Direction arose in the mid 1950s in the United States. It didn’t happen by accident. Interest in cognitive processes was largely driven by the advent of computers, as well as the first experiments in AI modeling and algorithmic processing.
Therefore, most cognitivists compare human brain with computer. They consider mental processes from the point of view of working with information:
- input signal – information from the environment;
- its analysis and recording;
- the output signal is a reaction.
Why Cognitive Psychology Can Be Trusted
Their hypotheses cognitivists always trying confirm experimentally. Psychologists in this field work together with artificial intelligence specialists and neuroscientists, which improves the quality of research and the scientific nature of the conclusions.
Also, cognitivists managed to create one of the most understandable and complete models of the brain. By analogy with the design of computers, they proposed to separate short-term and long-term memory, and to consider attention as a kind of information filter.
Although this model has been criticized by some experts, it is still useful, as it leaves no room for the mysterious and unexplorable “blank spots” of the mind. It is no coincidence that this approach helps better understand what different areas of the brain are responsible for.
Why cognitive psychology is useful
Cognitive psychology has not only made a great contribution to the understanding of human consciousness, but also discovered ways to influence it in a beneficial way.
Helps fight cognitive distortions
From experiments cognitivists, we know that our consciousness is biased, as it is affected by cognitive distortions.
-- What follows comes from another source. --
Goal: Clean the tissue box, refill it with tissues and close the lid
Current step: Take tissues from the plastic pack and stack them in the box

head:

One of the most famous of these is the confirmation error. This is when we give preference to information that is consistent with our opinion, and ignore the opposite. To combat cognitive biases, you must first find them and then confront your biases with reality. This is where cognitive psychology helps.
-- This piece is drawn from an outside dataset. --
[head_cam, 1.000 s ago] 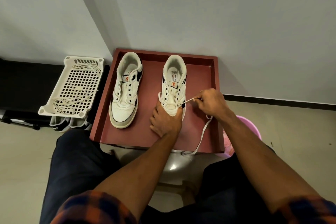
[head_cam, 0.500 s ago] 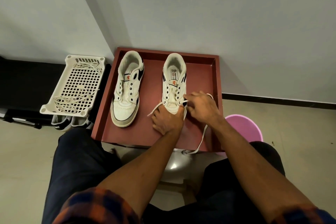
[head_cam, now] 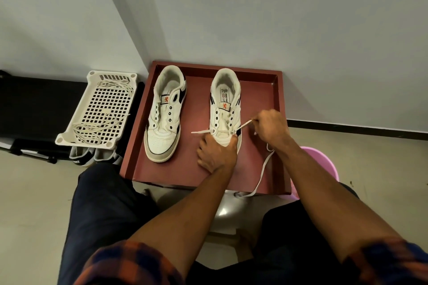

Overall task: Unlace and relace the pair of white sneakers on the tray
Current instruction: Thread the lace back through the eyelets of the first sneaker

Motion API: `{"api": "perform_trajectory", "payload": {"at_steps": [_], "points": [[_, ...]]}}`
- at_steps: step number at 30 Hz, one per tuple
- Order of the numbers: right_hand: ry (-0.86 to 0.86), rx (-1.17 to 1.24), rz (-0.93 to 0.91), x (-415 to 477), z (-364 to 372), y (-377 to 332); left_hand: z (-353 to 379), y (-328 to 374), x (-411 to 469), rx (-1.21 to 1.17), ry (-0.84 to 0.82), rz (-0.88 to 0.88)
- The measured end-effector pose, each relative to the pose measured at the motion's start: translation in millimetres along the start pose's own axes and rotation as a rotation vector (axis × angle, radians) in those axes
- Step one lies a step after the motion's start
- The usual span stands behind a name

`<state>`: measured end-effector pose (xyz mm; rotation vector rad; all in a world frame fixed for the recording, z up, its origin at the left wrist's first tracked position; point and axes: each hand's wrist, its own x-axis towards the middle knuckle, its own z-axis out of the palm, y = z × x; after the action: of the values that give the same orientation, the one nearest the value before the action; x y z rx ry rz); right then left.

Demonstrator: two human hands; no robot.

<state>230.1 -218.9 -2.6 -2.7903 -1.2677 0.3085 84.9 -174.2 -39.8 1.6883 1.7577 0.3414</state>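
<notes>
Two white sneakers stand toes toward me on a dark red tray (head_cam: 139, 148). The left sneaker (head_cam: 165, 113) has bare eyelets. My left hand (head_cam: 216, 155) grips the toe of the right sneaker (head_cam: 225, 104). A white lace (head_cam: 262, 169) runs through that shoe's lowest eyelets; a short end sticks out to the left, and the long end trails over the tray's front edge. My right hand (head_cam: 271, 128) pinches the lace just right of the shoe and holds it taut.
A white perforated basket (head_cam: 102, 109) with a loose lace in it stands left of the tray, over another pair of shoes. A pink tub (head_cam: 322, 164) sits at the tray's right. A wall rises behind. My knees flank a grey stool below the tray.
My right hand has moved from the shoe's eyelets out to the right, drawing the lace taut. The short lace end now shows at the shoe's left. My left hand keeps hold of the toe.
</notes>
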Motion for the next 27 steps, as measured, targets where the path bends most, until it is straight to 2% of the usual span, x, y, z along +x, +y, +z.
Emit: {"api": "perform_trajectory", "payload": {"at_steps": [4, 7, 9, 13, 15, 19, 27], "points": [[0.001, 0.037, 0.174, -4.1, -0.6, 4.6, 2.3, -2.6, 3.0, 0.012, -0.006, 0.016], [0.010, 0.008, 0.185, -1.5, -3.3, 4.8, 4.8, -3.9, 4.0, 0.005, -0.002, 0.011], [0.040, -0.036, 0.117, -8.3, -4.4, -3.0, 3.9, -4.7, 4.2, 0.004, 0.000, -0.001], [0.108, 0.040, -0.194, -28.2, 2.5, -22.0, 5.3, -3.6, 3.3, -0.007, -0.005, 0.000], [0.101, 0.037, -0.266, -32.4, 9.7, -23.7, 4.5, -4.2, 4.0, -0.006, -0.007, 0.000], [0.116, 0.003, -0.232, -36.1, 8.1, -17.0, 3.2, -5.1, 2.4, -0.018, -0.009, 0.005], [0.037, 0.003, -0.017, -11.5, 6.5, -3.1, 2.3, -4.6, 2.8, -0.023, -0.014, 0.003]]}}
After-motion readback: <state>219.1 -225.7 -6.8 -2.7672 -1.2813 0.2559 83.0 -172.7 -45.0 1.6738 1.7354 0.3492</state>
Also, cognitivists have shown that a person’s ability to remember information is limited. We cannot learn more than nine letters, numbers, or short words at a time. This short-term memory rule is known as “seven plus or minus two.”
Therefore, for example, we have a bad perception of ads or sites overloaded with information. But this makes it easier for us to remember phone numbers broken down into combinations of numbers. For example, in the format X‑XXX‑XXX‑XX‑XX.
Promotes the development of critical thinking
Representatives of this direction claimthat we may be less likely to be ensnared by delusions if we change our thinking. To do this, it is enough to stop accepting internal sensations that the mind did not have time to question as reality. That is, do not perceive emotional reactions as the basis for conclusions.
For example, once falling off a bicycle on a wet road, a person may begin to consider this type of transport very dangerous and be afraid to get back into the saddle. However, if you think logically, you can understand that a trip in dry weather and in compliance with safety measures will only bring pleasure.
Underpins an effective form of psychotherapy
Based on the cognitive approach, two types of therapy have been developed: cognitive-behavioral (CBT) and rational-emotional. The differences between them are minimal. Their essence is that the therapist or the person himself is looking for irrational beliefs (cognitive distortions) and makes rational arguments against them.
This is one of the most effective types of psychological therapy. The cognitive approach works great when solving real-world problems. CBT is known to be good helps cope with depression, stress, complexes, anxiety and other mental problems.